TASK: From the data below, repeat everything exactly except the images.

-- DATA SHOWN follows --

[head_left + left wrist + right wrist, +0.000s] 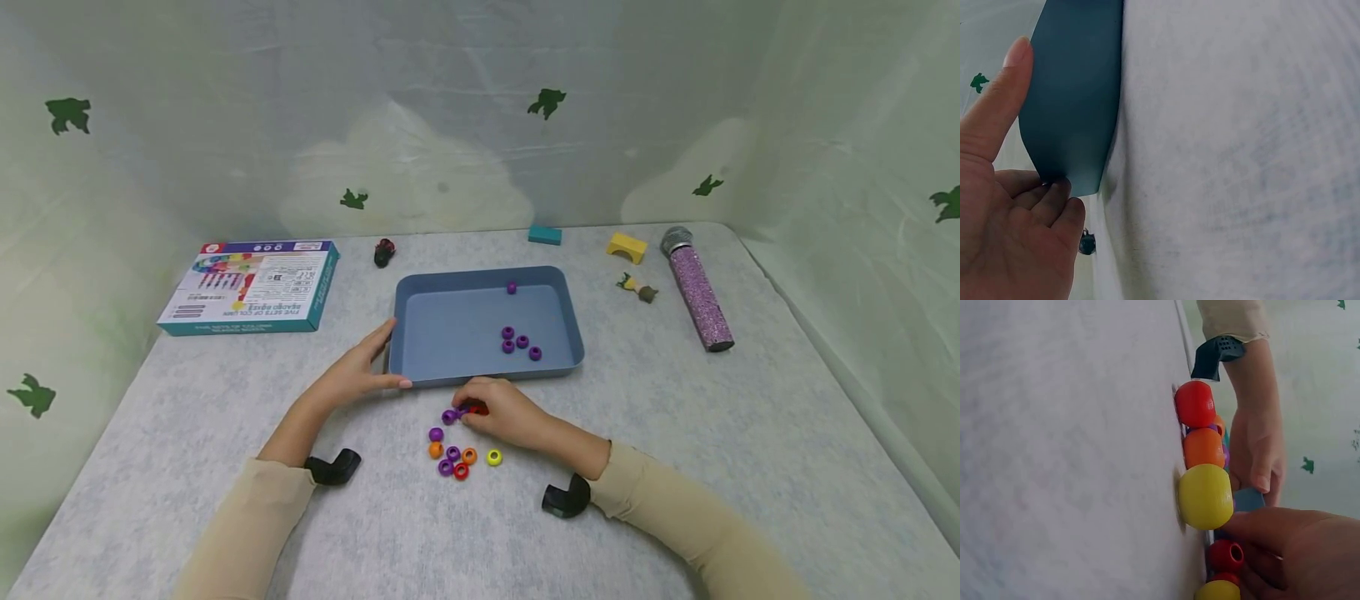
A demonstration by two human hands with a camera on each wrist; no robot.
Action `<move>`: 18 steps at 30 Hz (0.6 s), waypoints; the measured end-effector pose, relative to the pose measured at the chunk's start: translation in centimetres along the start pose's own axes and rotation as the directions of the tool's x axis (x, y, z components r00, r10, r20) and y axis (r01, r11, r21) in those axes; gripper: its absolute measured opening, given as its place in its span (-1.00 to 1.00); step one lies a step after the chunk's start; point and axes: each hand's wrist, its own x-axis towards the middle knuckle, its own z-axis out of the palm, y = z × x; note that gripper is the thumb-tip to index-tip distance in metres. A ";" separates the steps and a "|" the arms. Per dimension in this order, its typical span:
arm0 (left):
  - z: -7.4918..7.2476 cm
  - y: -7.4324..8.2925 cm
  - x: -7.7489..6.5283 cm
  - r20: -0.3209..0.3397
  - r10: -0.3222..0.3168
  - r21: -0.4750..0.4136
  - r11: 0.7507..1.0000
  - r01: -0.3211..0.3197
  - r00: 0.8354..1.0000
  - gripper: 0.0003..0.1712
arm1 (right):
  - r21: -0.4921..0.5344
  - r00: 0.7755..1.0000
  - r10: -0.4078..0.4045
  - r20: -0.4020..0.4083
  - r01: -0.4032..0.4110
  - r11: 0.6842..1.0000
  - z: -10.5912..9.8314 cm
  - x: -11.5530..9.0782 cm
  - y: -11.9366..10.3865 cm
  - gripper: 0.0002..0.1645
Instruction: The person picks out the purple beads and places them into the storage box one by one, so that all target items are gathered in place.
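A blue tray (450, 325) holds several purple beads (522, 342), most of them in its right half. At its near left corner my left hand (356, 371) grips the tray, thumb along the near wall and fingers bent against the left end; the left wrist view shows these fingers (1054, 203) at the wall. Just in front of the tray, my right hand (506, 412) pinches a purple bead (462, 412) between thumb and forefinger, partly hidden. Red beads (1225, 555) lie close under its fingers. Loose purple, orange (468, 456), red and yellow beads (1205, 497) lie nearby.
A bead-toy box (247, 287) lies at the back left, beside a small dark red-and-black object (384, 252). Toward the back right are a teal block (545, 235), a yellow arch block (627, 247), a small figure (637, 287) and a glittery microphone (699, 292).
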 end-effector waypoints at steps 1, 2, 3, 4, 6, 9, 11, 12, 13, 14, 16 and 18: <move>0.0 0.0 0.0 0.001 -0.002 0.000 1.000 0.002 1.000 0.18 | 0.020 1.000 0.001 -0.007 -0.001 1.000 -0.1 0.0 -0.1 -0.78; 0.0 0.0 0.0 0.001 -0.005 0.001 1.000 0.005 1.000 0.18 | 0.042 1.000 0.000 -0.015 0.001 0.999 -0.3 0.0 -0.3 -0.78; 0.0 0.0 0.0 0.001 -0.006 0.003 1.000 0.006 1.000 0.18 | 0.062 1.000 0.000 -0.027 0.002 0.998 -0.6 0.0 -0.4 -0.79; 0.0 0.0 0.0 -0.001 -0.007 0.004 1.000 0.007 1.000 0.18 | 0.088 0.999 -0.002 -0.040 0.006 0.996 -0.9 0.0 -0.6 -0.78; 0.0 0.0 0.0 -0.004 -0.006 0.007 1.000 0.006 1.000 0.18 | 0.139 0.998 -0.007 -0.070 0.017 0.990 -1.8 0.1 -0.8 -0.77; 0.0 0.0 0.1 -0.008 -0.006 0.012 1.000 0.006 1.000 0.18 | 0.157 0.990 -0.012 -0.139 0.034 0.987 -3.5 0.5 -0.6 -0.77; 0.0 0.0 0.1 -0.008 -0.007 0.013 1.000 0.008 1.000 0.18 | 0.162 0.982 -0.007 -0.187 0.038 0.986 -4.6 1.0 -0.1 -0.77; 0.0 0.0 0.1 -0.008 -0.007 0.014 1.000 0.007 1.000 0.18 | 0.161 0.978 0.007 -0.208 0.027 0.987 -5.1 1.3 0.3 -0.77; 0.0 0.0 0.1 -0.005 -0.009 0.015 1.000 0.009 1.000 0.18 | 0.159 0.973 0.022 -0.229 0.015 0.987 -5.6 1.6 0.8 -0.77; 0.0 0.0 0.0 -0.004 -0.009 0.018 1.000 0.009 1.000 0.19 | 0.169 0.970 0.040 -0.240 0.001 0.986 -5.9 1.9 1.4 -0.77; 0.0 0.0 0.0 -0.005 -0.006 0.022 1.000 0.007 1.000 0.20 | 0.175 0.964 0.087 -0.251 -0.043 0.984 -6.5 2.4 2.4 -0.76; 0.0 0.0 0.0 -0.002 -0.009 0.028 1.000 0.009 1.000 0.20 | 0.172 0.962 0.134 -0.238 -0.094 0.981 -6.8 2.9 3.4 -0.76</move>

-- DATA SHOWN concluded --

RESULT OF THIS EXERCISE:
[head_left + left wrist + right wrist, +0.000s] 
A demonstration by two human hands with a camera on each wrist; no robot.
Action `<move>`: 18 steps at 30 Hz (0.6 s), waypoints; the measured end-effector pose, relative to the pose measured at the chunk's start: translation in centimetres along the start pose's own axes and rotation as the directions of the tool's x axis (x, y, z components r00, r10, r20) and y axis (r01, r11, r21) in those axes; gripper: its absolute measured opening, given as its place in its span (-1.00 to 1.00); step one lies a step after the chunk's start; point and axes: each hand's wrist, its own x-axis towards the middle knuckle, its own z-axis out of the palm, y = z × x; note that gripper is the thumb-tip to index-tip distance in metres. A ";" separates the steps and a "|" the arms. Per dimension in this order, its typical span:
arm0 (left):
  - z: -7.4918..7.2476 cm
  - y: -7.4324..8.2925 cm
  - x: -7.7489..6.5283 cm
  - r20: -0.3209..0.3397
  - r10: -0.3222..0.3168
  - r21: -0.4750..0.4136
  - r11: 0.7507..1.0000
  - r01: -0.3211..0.3197
  - r00: 0.8354..1.0000
  - gripper: 0.0003..0.1712
arm1 (right):
  - r21: -0.4921..0.5344
  - r00: 0.7755..1.0000
  - r10: -0.4078..0.4045
  - r20: -0.4020..0.4083
  - r01: -0.4032..0.4110
  - r11: 0.6842..1.0000
  - z: -10.5912..9.8314 cm
  - x: -11.5530..9.0782 cm
  - y: -11.9366..10.3865 cm
  - gripper: 0.0002..0.1645
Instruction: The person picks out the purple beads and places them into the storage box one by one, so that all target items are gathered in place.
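A blue tray (450, 325) holds several purple beads (522, 342), most of them in its right half. At its near left corner my left hand (356, 371) grips the tray, thumb along the near wall and fingers bent against the left end; the left wrist view shows these fingers (1054, 203) at the wall. Just in front of the tray, my right hand (506, 412) pinches a purple bead (462, 412) between thumb and forefinger, partly hidden. Red beads (1225, 555) lie close under its fingers. Loose purple, orange (468, 456), red and yellow beads (1205, 497) lie nearby.
A bead-toy box (247, 287) lies at the back left, beside a small dark red-and-black object (384, 252). Toward the back right are a teal block (545, 235), a yellow arch block (627, 247), a small figure (637, 287) and a glittery microphone (699, 292).
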 end-effector waypoints at steps 1, 2, 3, 4, 6, 9, 11, 12, 13, 14, 16 and 18: <move>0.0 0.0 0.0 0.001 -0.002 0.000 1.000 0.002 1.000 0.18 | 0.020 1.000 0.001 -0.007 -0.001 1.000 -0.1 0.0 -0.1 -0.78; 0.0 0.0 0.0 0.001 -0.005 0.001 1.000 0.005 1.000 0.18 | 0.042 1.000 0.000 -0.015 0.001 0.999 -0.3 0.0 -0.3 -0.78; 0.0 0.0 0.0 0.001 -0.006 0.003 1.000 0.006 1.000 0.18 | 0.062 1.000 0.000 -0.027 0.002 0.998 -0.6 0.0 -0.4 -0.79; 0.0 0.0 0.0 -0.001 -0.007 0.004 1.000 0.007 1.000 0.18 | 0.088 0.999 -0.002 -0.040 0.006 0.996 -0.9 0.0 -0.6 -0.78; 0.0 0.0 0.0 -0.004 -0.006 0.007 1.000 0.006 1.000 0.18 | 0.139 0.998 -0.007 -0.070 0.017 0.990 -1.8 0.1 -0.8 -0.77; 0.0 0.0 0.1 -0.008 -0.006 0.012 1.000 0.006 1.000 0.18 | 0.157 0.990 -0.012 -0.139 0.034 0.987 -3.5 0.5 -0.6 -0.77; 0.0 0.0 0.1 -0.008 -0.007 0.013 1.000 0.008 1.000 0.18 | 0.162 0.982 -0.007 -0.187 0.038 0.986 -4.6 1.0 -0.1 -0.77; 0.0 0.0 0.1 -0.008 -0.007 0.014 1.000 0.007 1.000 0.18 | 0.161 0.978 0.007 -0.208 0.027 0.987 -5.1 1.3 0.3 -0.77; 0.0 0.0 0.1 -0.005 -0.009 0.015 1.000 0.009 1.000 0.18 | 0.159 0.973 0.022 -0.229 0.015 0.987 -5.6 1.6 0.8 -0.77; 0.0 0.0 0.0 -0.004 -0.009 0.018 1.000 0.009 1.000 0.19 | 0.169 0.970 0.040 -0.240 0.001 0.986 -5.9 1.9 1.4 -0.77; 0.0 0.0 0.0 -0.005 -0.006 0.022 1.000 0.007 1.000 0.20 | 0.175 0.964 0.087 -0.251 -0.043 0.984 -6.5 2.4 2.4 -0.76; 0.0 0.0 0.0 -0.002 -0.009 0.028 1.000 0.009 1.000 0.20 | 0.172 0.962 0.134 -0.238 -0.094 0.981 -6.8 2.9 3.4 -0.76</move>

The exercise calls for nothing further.